Un article très complet de ZeroHedgeLes meilleurs passages :
Chaque jour de bourse à Londres, cinq banques se concertent pour définir le prix de l'or en suivant un rituel qui remonte à 1919. Aujourd'hui, nombreux sont ceux qui affirment que les informations glanées lors de ces réunions pourraient donner un avantage injuste à certains traders qui vendent ou achètent le métal précieux. Le "London fix", le cours utilisé par les sociétés minières, les bijoutiers et les banques centrales pour acheter, vendre et valoriser le métal, est publié deux fois par jour à la suite d'une réunion désormais téléphonique qui regroupe Barclays, Deutsche Bank, Bank of Nova Scotia, HSBC et Société Générale.
Au début de la réunion, le président nommé -- le siège tourne annuellement parmi les 5 banques -- donne un chiffre proche du spot actuel en dollars pour une once d'or. Les firmes annoncent alors le nombre de barres d'or (ndt : de 12 kg) qu'elles veulent acheter ou vendre à ce prix, en se basant sur les ordres de leurs clients ou pour leur propre compte.

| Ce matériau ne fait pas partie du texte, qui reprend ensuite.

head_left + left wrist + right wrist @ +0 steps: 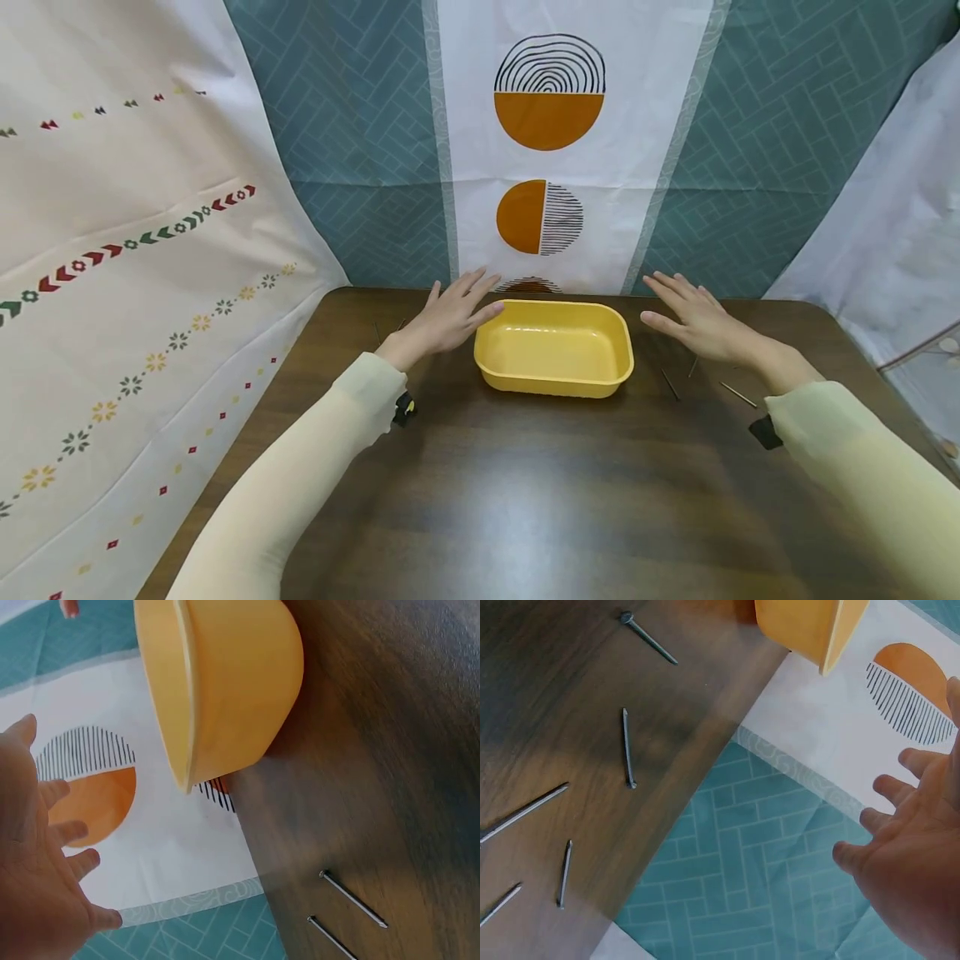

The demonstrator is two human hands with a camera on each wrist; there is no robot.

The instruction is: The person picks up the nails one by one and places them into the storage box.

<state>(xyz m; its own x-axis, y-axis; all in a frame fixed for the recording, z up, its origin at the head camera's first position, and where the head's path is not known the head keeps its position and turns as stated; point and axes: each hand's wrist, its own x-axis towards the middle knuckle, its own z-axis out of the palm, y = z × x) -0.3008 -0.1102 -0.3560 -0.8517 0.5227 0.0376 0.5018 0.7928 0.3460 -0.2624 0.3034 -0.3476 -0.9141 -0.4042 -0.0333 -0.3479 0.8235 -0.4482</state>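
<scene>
While left grip and right grip hover spread, the yellow basin stretches lengthwise left-to-right.

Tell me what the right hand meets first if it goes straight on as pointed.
The right hand would probably meet the white fabric panel with orange-and-black prints hanging behind the yellow rectangular tray; how far off is unclear from these views.

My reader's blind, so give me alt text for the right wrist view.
An empty right hand, fingers apart, hovers at the right edge before a patterned cloth. Five nails lie scattered on the dark wooden table at left, and part of a yellow tray shows at the top.
</scene>
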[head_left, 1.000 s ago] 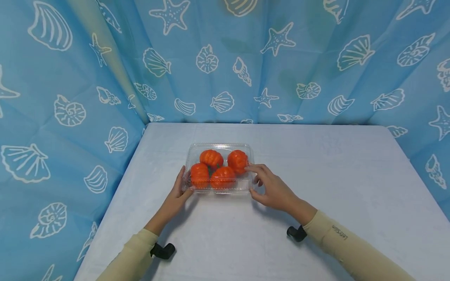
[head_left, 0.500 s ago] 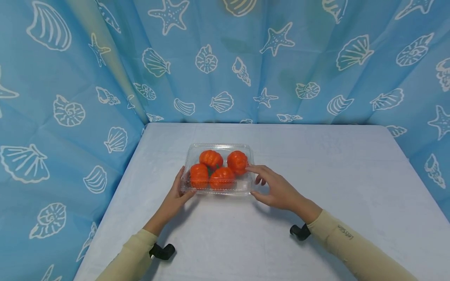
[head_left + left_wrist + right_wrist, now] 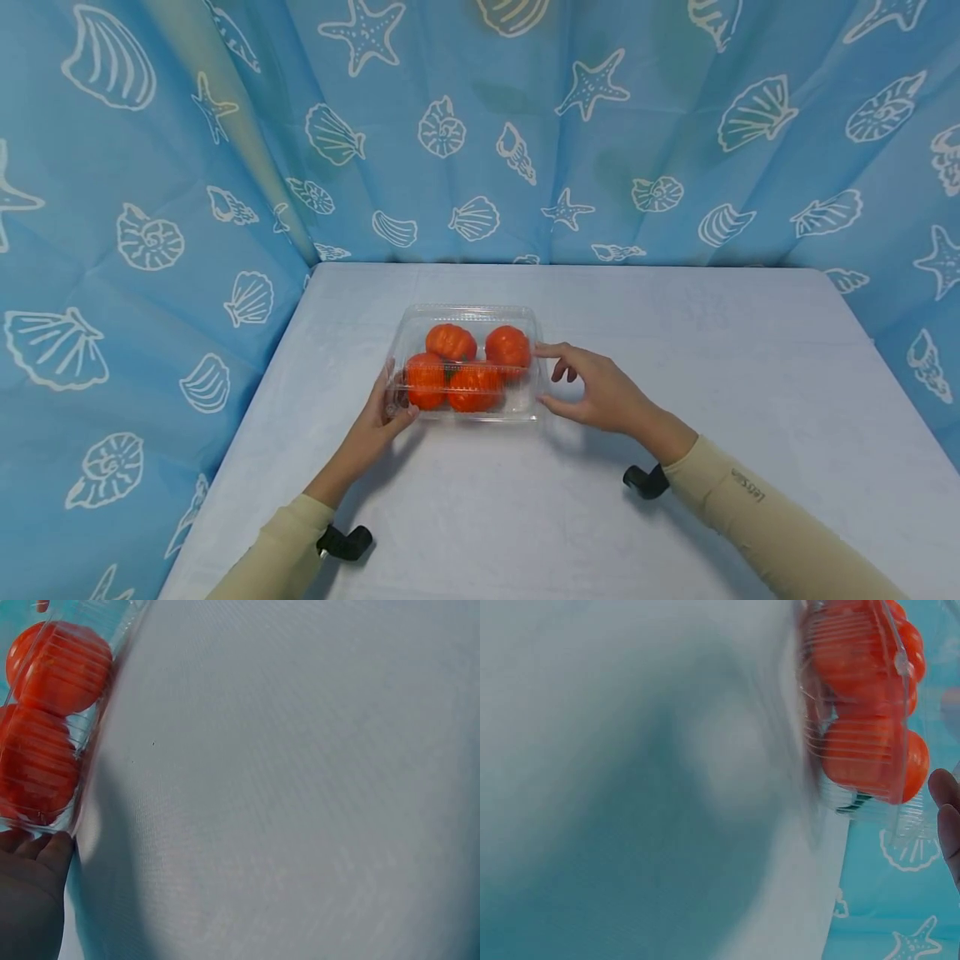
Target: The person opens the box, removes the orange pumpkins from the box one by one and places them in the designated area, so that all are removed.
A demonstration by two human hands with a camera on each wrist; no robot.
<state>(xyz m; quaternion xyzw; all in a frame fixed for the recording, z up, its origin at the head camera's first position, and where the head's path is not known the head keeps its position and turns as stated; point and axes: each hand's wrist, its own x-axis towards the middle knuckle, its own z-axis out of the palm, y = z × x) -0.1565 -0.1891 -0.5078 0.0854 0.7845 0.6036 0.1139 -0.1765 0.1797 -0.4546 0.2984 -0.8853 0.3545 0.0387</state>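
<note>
A clear plastic clamshell box sits on the white table with several small orange-red toy pumpkins inside. My left hand grips its near left corner, thumb along the front and fingers at the side. At the right side, my right hand holds index finger and thumb apart, their tips at or very near the plastic. In the left wrist view, fingers meet the end of the box. The right wrist view has fingertips beside it; contact is hard to judge through the clear plastic.
The white-covered table extends right and forward of the box. Behind and to the left hangs a blue curtain with white shell and starfish prints. Black wrist cameras sit under both cuffs.
My right hand has shifted slightly to the right. The ridge across the box's front looks higher, and the pumpkins appear slightly nearer. The left hand keeps its hold.
</note>
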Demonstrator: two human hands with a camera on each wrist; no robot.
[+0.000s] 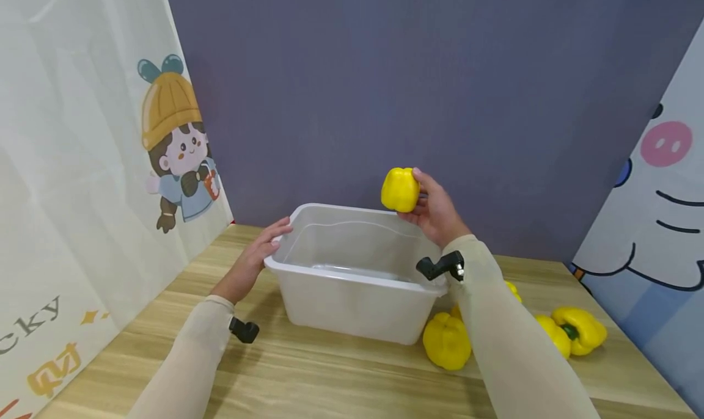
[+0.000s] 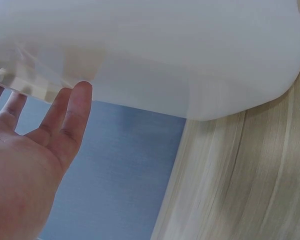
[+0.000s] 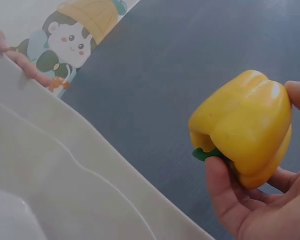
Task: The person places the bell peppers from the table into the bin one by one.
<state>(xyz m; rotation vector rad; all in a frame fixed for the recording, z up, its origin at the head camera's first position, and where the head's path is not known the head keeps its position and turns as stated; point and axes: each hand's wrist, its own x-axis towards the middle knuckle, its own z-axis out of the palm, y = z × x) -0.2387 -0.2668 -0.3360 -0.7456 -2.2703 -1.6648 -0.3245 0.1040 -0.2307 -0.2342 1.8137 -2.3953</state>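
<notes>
A yellow bell pepper is held by my right hand above the far right part of a white plastic bin. In the right wrist view the pepper lies tilted between thumb and fingers, its green stem pointing down and left. My left hand rests at the bin's left rim, fingers fairly straight. From the left wrist, that hand shows its fingertips against the bin's pale wall. Inside the bin, the visible part of the floor is bare.
A yellow bell pepper sits by the bin's front right corner. More peppers lie farther right on the wooden table, partly hidden by my right sleeve. A grey-blue panel rises behind, with printed sheets at both sides.
</notes>
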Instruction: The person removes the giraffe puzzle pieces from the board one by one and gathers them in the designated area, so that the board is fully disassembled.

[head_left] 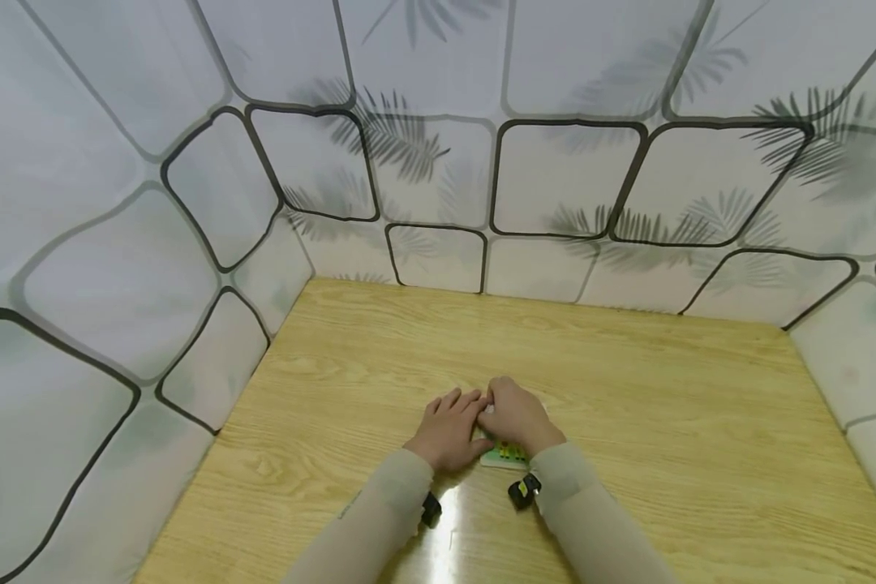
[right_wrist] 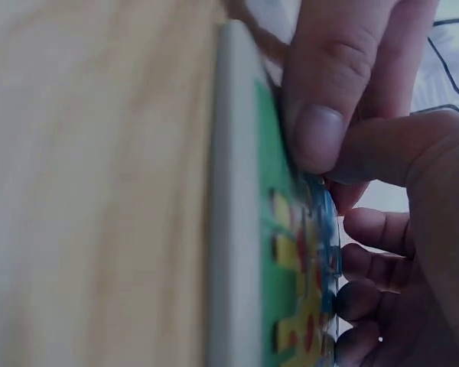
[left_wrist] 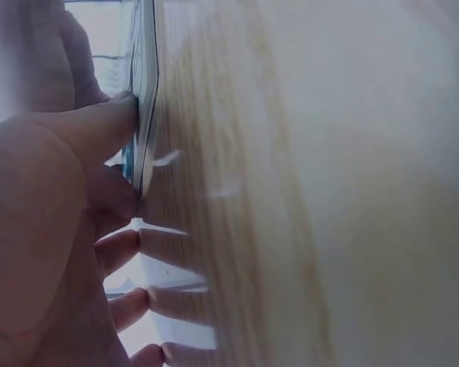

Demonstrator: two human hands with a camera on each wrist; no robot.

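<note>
A thin board with a pale edge and a green face [head_left: 502, 460] lies flat on the table under both hands. It looks like a puzzle, with yellow, red-dotted pieces [right_wrist: 291, 252] and clear blue parts [right_wrist: 323, 222]. My left hand [head_left: 448, 431] is spread beside it, fingertips on the tabletop and the left thumb [right_wrist: 321, 134] resting on the board. Bent over the board's far part is my right hand [head_left: 517, 415], its fingers curled close to the face and its thumb beside the left thumb. I cannot tell whether the right fingertips pinch a piece.
The wood-grain table [head_left: 628, 373] reaches out around the hands. Pale fabric walls [head_left: 438, 178] with dark outlines and leaf prints rise at its back and sides. Small black devices, one of them a wrist camera [head_left: 523, 491], sit under the sleeves.
</note>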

S'il y a davantage d'acheteurs que de vendeurs, le prix est alors monté d'un cran et le processus recommence. Les discussions continuent jusqu'à ce que l'écart entre quantités achetées et quantités vendues soit inférieur à 50 barres, soit 620 kg. Cette procédure est réalisée deux fois par jour, à 10h30 et 15h, heure de Londres. Les prix sont fixés en dollars, en livres sterling et en euros. Des systèmes similaires existent pour l'argent, le platine et le palladium.
Pendant les réunions téléphoniques, des traders relaient les décalages entre offre et demande à leurs clients. Ils prennent alors de nouveaux ordres pour vendre ou acheter au fur et à mesure que le prix change, si on se réfère au site de la LBMA qui publie ensuite les résultats de la fixation.
Caminschi et Heaney, deux chercheurs à l'University of Western Australia, ont analysé de 2007 à 2012 deux des dérivés de l'or les plus largement échangés : les contrats "gold futures" sur le Comex et le State Street Corp.’s SPDR Gold Trust, le plus grand dérivé tradé et totalement alloué en physique.
Juste à 15h01, soit une minute juste après après le début de la réunion, les volumes échangés (ndt: sur le Comex) augmentent de 47,8% par rapport aux niveaux moyens des 20 minutes précédant le début de la fixation. Ils restent 20% plus élevés pendant les 6 minutes suivantes. En comparaison, les échanges sont 8,7% plus élevés que la moyenne une minute après la publication du prix définitif. Les analyses ont montré des évolutions similaires pour le SPDR Gold Trust.
"Intuitivement, nous nous attendions à ce que les volumes explosent suite à la diffusion publique d'une information au marché", c'est à dire lorsque le résultat final est publié. "Or, ce que nous observons, c'est un gros bloc d'échanges juste après le tout début de la procédure".
Les chercheurs ont également montré que les mouvements des produits dérivés sont tout à fait précis pour prédire le prix final. Entre 14h59 et 15h00, l'orientation des prix des dérivés correspond à l'orientation du prix final à peu près la moitié du temps. A partir de 15h01, le taux de succès atteint 69,9%, et dans les 5 minutes, il monte à 80%. Les jours où le prix de l'once d'or bouge de plus de 3$, les contrats futures sur l'or prédisent correctement le résultat dans plus de 9 cas sur 10. "Non seulement les trades sont plutôt précis pour prédire l'orientation finale du fixing, mais plus il y a d'argent gagné en raison d'un changement de prix plus grand, plus les trades deviennent précis. Cela nous suggère fortement que des informations fuitent de la réunion de fixing vers ces marchés".
Pour les traders de dérivés, les bénéfices apparaissent évidents : un trader qui achète 500 contrats futures à 15h et qui sait que le fixing terminera à un prix plus élevé peut facilement faire gagner 200 000 $ à sa compagnie si le prix change de 4 $ qui est l'évolution moyenne observée. Bien que la valeur de 500 contrats monte à environ 60 millions de $, les traders peuvent acheter sur marge, un processus qui implique d'emprunter mais qui nécessite beaucoup moins de capitaux pour prendre le pari. Sur un jour moyen, environ 4500 contrats futures sont échangés entre 15h00 et 15h15.
Abrantes-Metz (ndt : une autre chercheuse) affirme que les manquements de la fixation du cours de l'or pourraient s'étendre bien au-delà, donnant ainsi à certaines compagnies et certains clients un accès privilégié à l'information. "Il y a un véritable intérêt pour ces banques d'essayer d'influencer le prix final en fonction de leur positions vendeuses ou acheteuses, et il n'y a quasiment personne pour observer ce qu'il se passe", dit-elle.